While the Associated Press has talked
a lot about adapting to a new internet-centric world, there's still very little evidence that it's doing anything different. It's still trying to act like a gatekeeper rather than an enabler. However, it appears that Reuters is actually experimenting with something interesting. It has a new project, called OpenCalais
, designed to help any information provider extract useful metadata from written content
. In other words, it's an automated system that you can run an article or a blog post through, and it will return useful data in a structured manner. For example, if you wrote an article about Google's earning report, it would note that the article was about Google, that it had to do with an earnings report, and maybe connect some important other points. The idea, then, is that the more useful semantic data that's there, the more useful things that can be done on top of it.

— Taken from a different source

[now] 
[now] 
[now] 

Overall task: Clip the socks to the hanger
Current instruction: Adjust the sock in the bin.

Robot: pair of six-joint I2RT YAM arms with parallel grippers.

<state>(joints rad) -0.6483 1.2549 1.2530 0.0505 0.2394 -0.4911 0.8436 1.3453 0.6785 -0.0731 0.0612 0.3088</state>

For those who believe that better use of semantic data is the key opportunity
for newspapers to jump to the internet age, this could represent a very big deal. Of course, there's a very big "if" in that statement. The service actually needs to work well and be useful. It also needs to attract users. There's a bit of a chicken-and-egg problem here, as the really useful apps built on top of that data won't come unless the data itself is available. Having Reuters behind the project suggests a strong initial base of content, but it remains to be seen how much adoption can actually be driven through this system. Some of it may depend on how much in the way of resources Reuters has put behind this project to jumpstart it (and whether that commitment continues after Reuter's acquisition by Thomson Financial closes). Either way, it's an experiment worth following, and one a lot more interesting than simply demanding that people pay more money.